Keeping it Clean

What does the rock care if it is broken or chiseled or drilled, or painted or marked or scarred - it's just a rock. When you look at a cliff face or mountain what do you see? Just a pile of rocks? Let me tell you what I see, because I can hear you all so earnestly asking...

I see a landscape that has been meticulously crafted and constructed by a passionate and devoted artist. An artist who masterfully works in oils, water, sand, wind and colors and angles so precisely to reflect light and create shadows perfectly at any angle. More valuable than the greatest oil paintings, ornate silk Persian rugs or magnificent tapestries. To me a landscape of cliffs, rocks and mountains is a priceless work of art. But unlike the paintings, sculptures, and silk rugs that are forbidden to be touched, felt or walked on this, the ultimate work of art, is made to be experienced by every possible sense.

I feel a simple peace in natural landscapes. A peace that otherwise only comes in the most special of man made structures. I feel drawn to live outside and feel the raw earth in my hands. It is a search for balance and priorities that must be skewed that keeps me indoors so often. Why do I have a desk job?

For me climbing is one of the activities that allows me to feel closest to that beautiful work of art. Probably since it is literally inches from my face most of the time. While climbing there is a focus where everything else seems to naturally fade away, like in silent meditation but it isn't forced, my mind is just... clear. When else in life do you get to experience that?

Sometimes, especially when leading a climb I am not so aware of the rope or gear being placed in the cracks, but all my senses are trying to pour through my hands and feel every surface of rock, every break, every smooth varnish, until I find a hold and begin the search again. Ok, sometimes I am very aware that I am really high up and the ground is really hard and far away.

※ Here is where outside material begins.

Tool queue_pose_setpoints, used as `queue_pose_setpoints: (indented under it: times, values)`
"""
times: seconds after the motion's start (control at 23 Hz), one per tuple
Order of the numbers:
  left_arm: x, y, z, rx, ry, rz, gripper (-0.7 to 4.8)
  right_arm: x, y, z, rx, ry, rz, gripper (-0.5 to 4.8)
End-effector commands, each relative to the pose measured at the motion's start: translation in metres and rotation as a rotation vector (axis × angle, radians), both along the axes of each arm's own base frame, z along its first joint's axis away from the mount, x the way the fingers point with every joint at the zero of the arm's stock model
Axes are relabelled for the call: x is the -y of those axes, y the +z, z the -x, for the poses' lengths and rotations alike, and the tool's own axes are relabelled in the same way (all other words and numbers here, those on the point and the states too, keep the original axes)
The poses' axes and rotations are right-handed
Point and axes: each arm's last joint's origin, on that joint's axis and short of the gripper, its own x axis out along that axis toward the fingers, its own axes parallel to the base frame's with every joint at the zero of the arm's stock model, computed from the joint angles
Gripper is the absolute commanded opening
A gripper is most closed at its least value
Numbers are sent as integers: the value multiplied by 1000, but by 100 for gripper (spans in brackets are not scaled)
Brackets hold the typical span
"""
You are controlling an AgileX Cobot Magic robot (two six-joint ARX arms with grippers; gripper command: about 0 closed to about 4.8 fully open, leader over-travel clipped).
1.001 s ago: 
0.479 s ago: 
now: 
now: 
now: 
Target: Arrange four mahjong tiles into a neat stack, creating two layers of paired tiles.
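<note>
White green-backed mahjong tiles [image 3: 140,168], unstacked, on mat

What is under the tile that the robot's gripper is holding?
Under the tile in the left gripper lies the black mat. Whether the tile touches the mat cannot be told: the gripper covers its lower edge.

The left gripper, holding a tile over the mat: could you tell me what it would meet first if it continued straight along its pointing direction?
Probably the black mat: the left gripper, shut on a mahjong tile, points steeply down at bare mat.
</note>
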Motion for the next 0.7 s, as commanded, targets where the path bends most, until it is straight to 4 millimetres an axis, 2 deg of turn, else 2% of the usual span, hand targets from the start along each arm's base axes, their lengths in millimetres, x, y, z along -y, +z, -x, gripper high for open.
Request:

I realize that this probably sounds like a hyper romanticized expression of what rock climbing actually is, and that it might be just hindsight that provides this sense of expression. The point is that I have a strong love for this Earth and its landscapes and feel that these are gifts given to us, and that we are obligated to use them to help us explore ourselves. Since I hold nature in such high regard, I have strong feelings about how we are charged to care for this work of art.

Royal Robbins, one of the early pioneers of rock climbing, especially the big walls of Yosemite has also spoken poetically of this experience, "We’re at the base of a three-hundred-foot arch. We must pass it. That means surmounting an overhang beetling with convolutions and jutting corners. In other words, a crag. And we are cragsmen! Much better to be a cragsman than a mere rockclimber. A crag still has an air of adventure about it. A rockclimb is mostly technique nowadays. So we go crag climbing. First it’s back and foot, then bridging in a shallow groove. Loose rock is treated gingerly and the key is a slotted nut at the lip of the overhang. The door opens and it’s a new world—firm rock, cracks, hollows, spikes, and knobs. Joy comes in a rush as the muscles work swinging upward in balance past an occasional runner. The easy going is interspersed with bits of questioning calling for quirky answers. A hand jammed and the opposite foot set high in a hole and move up in one fluid motion pivoting and changing the jam to a lieback and reaching for the next spike above. When you do it right, it feels right."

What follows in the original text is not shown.